Set down exactly the lines below, starting at the one that contains "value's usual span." and ending at the one that contains "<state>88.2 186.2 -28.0", with both of those lines included and nothing else.
---- Information given
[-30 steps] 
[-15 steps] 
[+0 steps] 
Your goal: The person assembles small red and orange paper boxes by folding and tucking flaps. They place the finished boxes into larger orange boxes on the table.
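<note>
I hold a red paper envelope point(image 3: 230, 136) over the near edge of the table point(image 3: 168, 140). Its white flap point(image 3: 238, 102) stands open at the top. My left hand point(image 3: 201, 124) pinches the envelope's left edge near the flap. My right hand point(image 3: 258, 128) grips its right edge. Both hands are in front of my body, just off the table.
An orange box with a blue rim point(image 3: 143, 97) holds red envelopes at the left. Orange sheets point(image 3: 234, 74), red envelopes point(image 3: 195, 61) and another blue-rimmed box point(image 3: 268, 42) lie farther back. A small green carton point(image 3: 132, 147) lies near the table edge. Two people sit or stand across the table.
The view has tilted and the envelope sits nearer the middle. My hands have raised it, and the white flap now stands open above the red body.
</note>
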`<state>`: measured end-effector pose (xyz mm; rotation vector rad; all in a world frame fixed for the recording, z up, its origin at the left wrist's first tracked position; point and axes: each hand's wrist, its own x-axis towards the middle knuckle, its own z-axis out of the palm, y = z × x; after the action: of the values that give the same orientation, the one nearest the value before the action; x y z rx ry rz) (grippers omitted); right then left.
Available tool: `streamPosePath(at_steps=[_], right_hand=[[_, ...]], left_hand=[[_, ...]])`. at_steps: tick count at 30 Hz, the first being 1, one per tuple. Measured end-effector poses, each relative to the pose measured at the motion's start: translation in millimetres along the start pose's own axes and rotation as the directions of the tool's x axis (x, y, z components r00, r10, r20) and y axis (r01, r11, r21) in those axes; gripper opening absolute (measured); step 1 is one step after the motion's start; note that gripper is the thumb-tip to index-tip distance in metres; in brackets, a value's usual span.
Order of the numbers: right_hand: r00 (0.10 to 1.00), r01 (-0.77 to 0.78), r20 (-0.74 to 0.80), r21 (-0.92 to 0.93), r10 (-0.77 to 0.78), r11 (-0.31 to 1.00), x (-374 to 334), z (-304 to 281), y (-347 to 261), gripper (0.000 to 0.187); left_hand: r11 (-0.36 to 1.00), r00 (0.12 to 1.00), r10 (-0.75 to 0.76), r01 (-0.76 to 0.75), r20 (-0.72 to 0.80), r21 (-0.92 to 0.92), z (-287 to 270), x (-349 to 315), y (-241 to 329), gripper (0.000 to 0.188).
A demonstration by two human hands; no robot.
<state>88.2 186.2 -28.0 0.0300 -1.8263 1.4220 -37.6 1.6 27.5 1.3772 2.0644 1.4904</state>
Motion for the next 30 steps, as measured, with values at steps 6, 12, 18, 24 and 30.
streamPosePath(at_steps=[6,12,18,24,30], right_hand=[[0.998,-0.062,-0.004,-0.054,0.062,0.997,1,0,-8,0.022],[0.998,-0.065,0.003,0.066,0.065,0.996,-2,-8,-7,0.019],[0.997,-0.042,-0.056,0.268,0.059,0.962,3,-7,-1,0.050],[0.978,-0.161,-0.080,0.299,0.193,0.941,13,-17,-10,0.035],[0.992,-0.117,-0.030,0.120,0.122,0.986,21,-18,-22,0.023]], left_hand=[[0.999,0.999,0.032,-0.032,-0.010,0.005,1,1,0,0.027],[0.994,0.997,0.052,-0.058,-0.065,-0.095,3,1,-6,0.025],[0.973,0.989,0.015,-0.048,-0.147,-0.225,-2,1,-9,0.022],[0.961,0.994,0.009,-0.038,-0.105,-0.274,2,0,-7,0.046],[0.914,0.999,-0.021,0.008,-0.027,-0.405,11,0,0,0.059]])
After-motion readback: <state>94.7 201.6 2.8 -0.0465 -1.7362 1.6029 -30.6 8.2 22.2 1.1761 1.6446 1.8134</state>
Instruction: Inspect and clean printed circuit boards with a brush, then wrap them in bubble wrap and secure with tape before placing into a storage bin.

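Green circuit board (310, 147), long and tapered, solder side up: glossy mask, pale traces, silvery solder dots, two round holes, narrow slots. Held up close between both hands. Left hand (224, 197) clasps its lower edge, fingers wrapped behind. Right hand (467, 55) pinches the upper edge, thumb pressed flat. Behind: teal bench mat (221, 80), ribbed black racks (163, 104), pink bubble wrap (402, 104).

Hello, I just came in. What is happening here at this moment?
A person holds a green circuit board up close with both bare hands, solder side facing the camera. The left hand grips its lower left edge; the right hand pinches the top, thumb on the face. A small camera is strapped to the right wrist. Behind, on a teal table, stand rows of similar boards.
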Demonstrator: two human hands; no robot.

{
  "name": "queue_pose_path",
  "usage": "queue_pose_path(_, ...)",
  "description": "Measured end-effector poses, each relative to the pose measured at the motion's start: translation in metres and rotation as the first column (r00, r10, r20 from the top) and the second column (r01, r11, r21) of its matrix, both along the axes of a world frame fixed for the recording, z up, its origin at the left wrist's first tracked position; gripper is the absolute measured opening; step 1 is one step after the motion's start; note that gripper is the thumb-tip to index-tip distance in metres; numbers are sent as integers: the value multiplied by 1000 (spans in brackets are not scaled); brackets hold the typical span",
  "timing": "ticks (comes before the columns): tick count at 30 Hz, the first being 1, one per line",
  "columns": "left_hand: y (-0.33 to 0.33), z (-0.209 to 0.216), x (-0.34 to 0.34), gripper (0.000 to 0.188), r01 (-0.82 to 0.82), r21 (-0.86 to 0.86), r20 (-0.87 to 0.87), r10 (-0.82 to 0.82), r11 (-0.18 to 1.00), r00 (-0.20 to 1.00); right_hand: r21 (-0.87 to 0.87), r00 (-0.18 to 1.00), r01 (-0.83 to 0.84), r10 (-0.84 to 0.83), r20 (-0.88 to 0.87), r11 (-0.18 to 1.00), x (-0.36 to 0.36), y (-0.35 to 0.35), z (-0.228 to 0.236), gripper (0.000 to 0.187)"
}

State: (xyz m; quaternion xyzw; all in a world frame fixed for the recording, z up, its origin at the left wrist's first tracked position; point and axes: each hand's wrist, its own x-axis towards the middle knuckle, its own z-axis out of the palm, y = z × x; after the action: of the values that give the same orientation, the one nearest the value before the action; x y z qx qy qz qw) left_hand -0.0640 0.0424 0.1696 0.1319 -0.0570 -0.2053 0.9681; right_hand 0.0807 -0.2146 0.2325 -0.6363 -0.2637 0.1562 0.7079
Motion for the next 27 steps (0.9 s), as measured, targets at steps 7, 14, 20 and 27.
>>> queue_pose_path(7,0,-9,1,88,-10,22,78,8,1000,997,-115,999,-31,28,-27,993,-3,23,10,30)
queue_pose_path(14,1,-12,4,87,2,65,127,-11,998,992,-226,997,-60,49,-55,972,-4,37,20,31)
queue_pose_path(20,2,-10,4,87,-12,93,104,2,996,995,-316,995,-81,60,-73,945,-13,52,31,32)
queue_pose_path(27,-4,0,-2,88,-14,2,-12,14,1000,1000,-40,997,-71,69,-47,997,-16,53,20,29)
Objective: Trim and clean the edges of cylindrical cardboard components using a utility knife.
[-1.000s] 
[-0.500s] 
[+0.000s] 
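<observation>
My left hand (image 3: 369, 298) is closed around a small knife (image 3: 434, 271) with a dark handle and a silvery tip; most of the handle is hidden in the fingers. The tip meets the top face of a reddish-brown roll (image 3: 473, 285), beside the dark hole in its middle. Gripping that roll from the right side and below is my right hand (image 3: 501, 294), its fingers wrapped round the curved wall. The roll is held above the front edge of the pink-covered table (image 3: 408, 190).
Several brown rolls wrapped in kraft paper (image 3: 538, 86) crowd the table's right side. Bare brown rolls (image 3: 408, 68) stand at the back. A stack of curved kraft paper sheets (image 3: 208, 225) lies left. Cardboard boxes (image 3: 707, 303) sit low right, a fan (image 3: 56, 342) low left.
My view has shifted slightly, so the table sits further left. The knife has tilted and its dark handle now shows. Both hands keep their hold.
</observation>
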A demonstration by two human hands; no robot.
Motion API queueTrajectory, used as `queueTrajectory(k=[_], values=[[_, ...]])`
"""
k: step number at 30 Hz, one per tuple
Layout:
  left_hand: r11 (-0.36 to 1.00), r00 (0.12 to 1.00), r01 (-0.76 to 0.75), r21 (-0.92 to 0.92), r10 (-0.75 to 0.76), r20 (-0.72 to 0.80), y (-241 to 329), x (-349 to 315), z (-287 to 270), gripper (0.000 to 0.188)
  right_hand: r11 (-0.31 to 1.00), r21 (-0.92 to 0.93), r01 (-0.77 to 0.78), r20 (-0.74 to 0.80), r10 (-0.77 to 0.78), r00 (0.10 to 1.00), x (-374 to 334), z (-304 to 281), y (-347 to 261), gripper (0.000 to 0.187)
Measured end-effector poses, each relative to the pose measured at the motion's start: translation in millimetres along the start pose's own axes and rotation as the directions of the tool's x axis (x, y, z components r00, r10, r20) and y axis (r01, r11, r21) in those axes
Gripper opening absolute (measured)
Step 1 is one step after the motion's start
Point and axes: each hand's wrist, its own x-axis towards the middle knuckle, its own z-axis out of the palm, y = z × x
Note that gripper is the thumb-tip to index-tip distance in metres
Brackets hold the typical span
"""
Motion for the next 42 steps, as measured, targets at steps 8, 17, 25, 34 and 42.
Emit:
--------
Solved exercise:
Available tool: `streamPosePath(at_steps=[_], right_hand=[[_, ...]], left_hand=[[_, ...]])`. at_steps: tick count at 30 Hz, the first being 1, one per tuple. Measured end-effector poses, each relative to the pose measured at the motion's start: translation in millimetres along the start pose's own axes and rotation as the directions of the tool's x axis (x, y, z components r00, r10, r20) and y axis (r01, r11, r21) in those axes; gripper opening absolute (measured); step 1 is one step after the motion's start; note that gripper is the thumb-tip to index-tip distance in metres; in brackets, a value's usual span.
Order of the numbers: right_hand: r00 (0.10 to 1.00), r01 (-0.77 to 0.78), r20 (-0.74 to 0.80), r21 (-0.92 to 0.93), r10 (-0.77 to 0.78), r11 (-0.31 to 1.00), x (-374 to 334), z (-304 to 281), y (-347 to 261), gripper (0.000 to 0.187); left_hand: r11 (-0.36 to 1.00), r00 (0.12 to 1.00), r10 (-0.75 to 0.76), r01 (-0.76 to 0.75), r20 (-0.72 to 0.80), r21 (-0.92 to 0.92), z (-287 to 270), x (-349 to 315), y (-241 to 329), gripper (0.000 to 0.188).
A demonstration by two human hands; no robot.
<state>88.2 186.2 -28.0 0.0300 -1.8263 1.4220 -37.6 1.6 27.5 1.3772 2.0644 1.4904</state>

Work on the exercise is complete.